The position of the Central Bank on a possible liquidity crisis is unclear. It has recalled some bank notes, mainly the fifty-dinar note, thought to be the principal medium of exchange and store of value used in the informal sector. However, this can only have a marginal effect, due to the sheer size of the issue at hand. In addition, this cannot resolve the problem of inflation, as high inflation in Tunisia is not rooted in monetary phenomena. It is rather due to a failure of production in the real economy, the root causes of which the government has been unable to address (bureaucracy, corruption, difficulties accessing funding, etc.) which explains the IMF’s impatience.
To make things worse, the financial sector, mainly private and public banks, is not a very reliable partner for two principal reasons. The first is the sector’s documented poor performance in resource allocation and risk management: banks continue to feed the real estate bubble, to fund the same traditional partners, and remain infamous for their lack of transparency. The second and most important reason is that banks are already too hooked on Central Bank funding, due to their fragile condition. They will continue to borrow despite high interest rates, while dear money dissuades good investors. A Cornelian dilemma in its own right…

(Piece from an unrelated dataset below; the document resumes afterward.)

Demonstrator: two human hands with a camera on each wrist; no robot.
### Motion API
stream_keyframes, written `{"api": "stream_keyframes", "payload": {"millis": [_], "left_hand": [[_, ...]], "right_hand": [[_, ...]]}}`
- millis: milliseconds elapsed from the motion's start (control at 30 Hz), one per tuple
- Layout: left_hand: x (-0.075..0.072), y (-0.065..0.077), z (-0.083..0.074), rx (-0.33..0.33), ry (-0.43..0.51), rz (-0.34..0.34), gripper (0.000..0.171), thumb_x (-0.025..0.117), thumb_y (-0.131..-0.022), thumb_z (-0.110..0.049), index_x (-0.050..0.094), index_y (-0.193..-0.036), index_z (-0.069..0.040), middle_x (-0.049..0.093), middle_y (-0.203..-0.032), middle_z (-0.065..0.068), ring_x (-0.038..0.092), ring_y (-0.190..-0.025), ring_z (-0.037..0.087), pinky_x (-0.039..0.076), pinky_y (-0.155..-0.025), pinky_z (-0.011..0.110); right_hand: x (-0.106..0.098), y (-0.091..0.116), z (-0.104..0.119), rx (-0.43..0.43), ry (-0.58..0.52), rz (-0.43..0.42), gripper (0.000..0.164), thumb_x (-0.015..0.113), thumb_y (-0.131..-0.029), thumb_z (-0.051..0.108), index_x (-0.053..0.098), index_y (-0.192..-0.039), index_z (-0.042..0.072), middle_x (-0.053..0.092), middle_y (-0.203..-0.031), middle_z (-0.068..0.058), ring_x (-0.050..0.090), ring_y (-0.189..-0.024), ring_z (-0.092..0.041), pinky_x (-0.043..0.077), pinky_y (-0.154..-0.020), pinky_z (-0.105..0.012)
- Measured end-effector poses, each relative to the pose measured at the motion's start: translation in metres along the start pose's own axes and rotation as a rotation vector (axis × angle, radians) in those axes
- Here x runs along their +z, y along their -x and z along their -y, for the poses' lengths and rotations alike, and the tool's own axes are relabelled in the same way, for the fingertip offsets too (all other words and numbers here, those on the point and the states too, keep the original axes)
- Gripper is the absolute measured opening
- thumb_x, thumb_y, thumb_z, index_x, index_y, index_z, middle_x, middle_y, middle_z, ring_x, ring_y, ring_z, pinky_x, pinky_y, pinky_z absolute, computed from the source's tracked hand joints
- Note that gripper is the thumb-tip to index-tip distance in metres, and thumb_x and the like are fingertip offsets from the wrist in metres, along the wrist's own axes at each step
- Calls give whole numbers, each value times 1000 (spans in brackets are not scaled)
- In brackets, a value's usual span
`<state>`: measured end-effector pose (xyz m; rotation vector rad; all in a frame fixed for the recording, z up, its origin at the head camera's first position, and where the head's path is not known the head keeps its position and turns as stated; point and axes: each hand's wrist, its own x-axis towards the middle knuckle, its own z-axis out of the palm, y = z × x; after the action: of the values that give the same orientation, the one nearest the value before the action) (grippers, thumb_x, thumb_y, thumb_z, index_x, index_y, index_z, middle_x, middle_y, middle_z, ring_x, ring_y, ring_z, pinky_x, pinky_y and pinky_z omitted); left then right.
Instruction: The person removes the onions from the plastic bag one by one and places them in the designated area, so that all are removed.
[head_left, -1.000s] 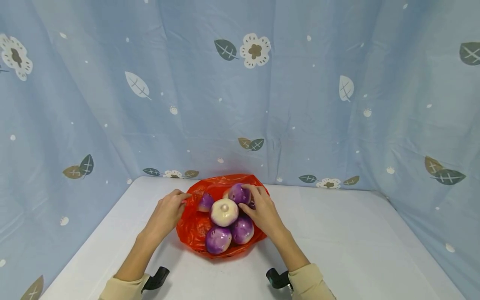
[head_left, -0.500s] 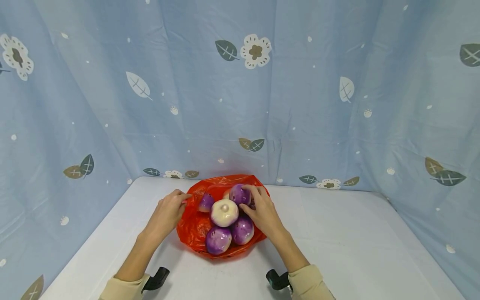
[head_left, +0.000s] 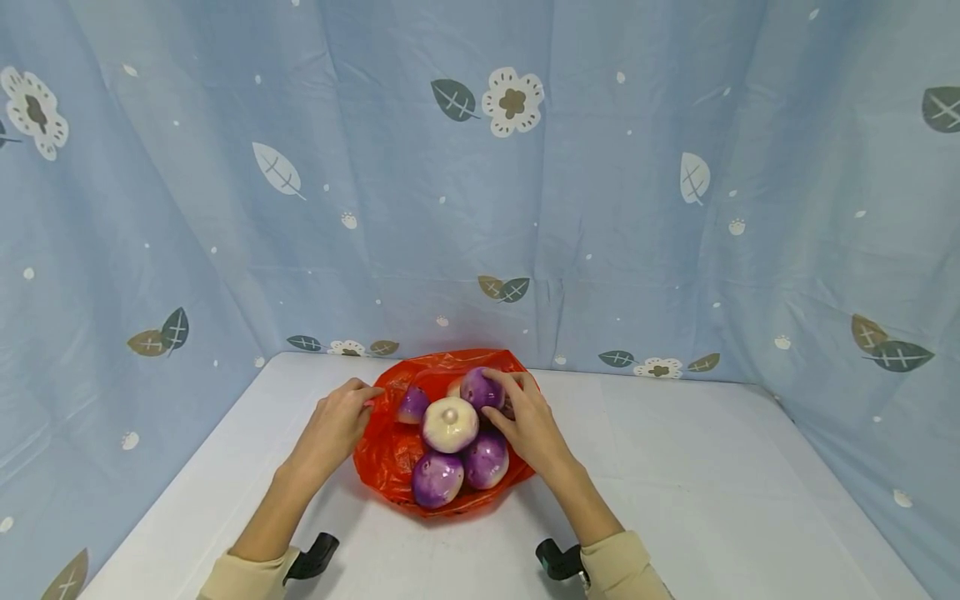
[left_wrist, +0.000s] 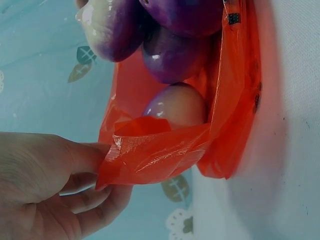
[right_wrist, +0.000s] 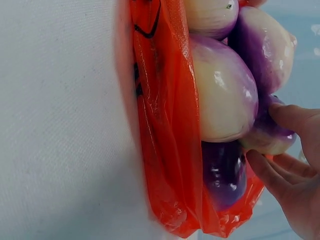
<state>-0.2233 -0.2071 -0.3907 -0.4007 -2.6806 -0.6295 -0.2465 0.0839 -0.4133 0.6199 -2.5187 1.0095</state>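
A red plastic bag (head_left: 386, 458) lies spread open on the table, with several glossy purple-and-white turnips in it. One turnip (head_left: 450, 425) sits on top in the middle, its pale, nubbed end facing up. At the bag's left edge, my left hand (head_left: 337, 425) pinches the plastic; the left wrist view shows the gathered rim (left_wrist: 155, 155) between thumb and fingers. On the back right, my right hand (head_left: 531, 425) holds a purple turnip (head_left: 476, 387) from its right side. Thumb and fingertips touch that turnip (right_wrist: 272, 132) in the right wrist view. Neighbouring turnips partly hide it there.
The white table (head_left: 675, 483) extends to both sides of the bag. Behind it hangs a blue curtain (head_left: 420, 208) with leaves and flowers. Black wrist mounts (head_left: 313, 557) stick out at both sleeves.
My right hand and the turnip in it have shifted very slightly to the right. The left hand and the bag look unchanged.
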Motion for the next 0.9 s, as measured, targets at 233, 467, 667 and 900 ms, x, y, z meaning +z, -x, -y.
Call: {"api": "stream_keyframes", "payload": {"millis": [233,467,667,900], "left_hand": [[0,0,1,0,2,2,27,68,-85,6,71,-112,3,68,-99,17,69,-86,29,62,-75,42],[0,0,1,8,-3,-3,27,67,-85,6,71,-112,3,67,-99,17,68,-85,29,62,-75,42],[0,0,1,14,-5,-5,27,67,-85,6,71,-112,3,68,-99,17,69,-85,29,62,-75,42],[0,1,1,17,-7,-13,27,68,-84,7,71,-111,3,68,-99,17,69,-85,29,62,-74,41]], "right_hand": [[-3,3,-1,8,-65,5,54,73,-88,16,54,-137,25,51,-120,-14,66,-101,-28,60,-86,-40],[-8,6,-4,-7,-46,-43,55,75,-86,17,55,-137,27,52,-115,-13,64,-94,-29,60,-83,-40],[-12,10,-7,7,-76,-41,56,74,-87,17,54,-138,27,51,-117,-12,67,-95,-25,61,-83,-39],[-22,17,-10,-11,-65,-65,58,75,-86,16,53,-139,28,51,-122,-12,67,-93,-22,61,-79,-32]]}}
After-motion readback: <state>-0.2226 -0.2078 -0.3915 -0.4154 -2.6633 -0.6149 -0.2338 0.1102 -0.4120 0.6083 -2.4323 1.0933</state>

The position of IMF with respect to a possible liquidity crisis is also difficult to predict. On one hand, it has been very demanding regarding the delivery of reforms and has been speaking in a harsher tone to its Tunisian counterparts. It may prove inflexible with respect to limiting refinancing of the financial sector, especially since this measure is aimed at containing inflation, Tunisia’s second main enemy behind corruption, in the current phase of its economic reform. On the other hand, IMF has also shown that it can be flexible. The recent global evolution of the institution itself has made it less rigid and more sensitive to local specificities. The role of IMF will prove instrumental in avoiding a major liquidity crisis that would result in a shortage of money itself and cause major social unrest. Meanwhile if the Central Bank’s interest rate – currently at an all-time high of 6.75% – continues to rise, the consequences will be terrible for Tunisian consumers and investors.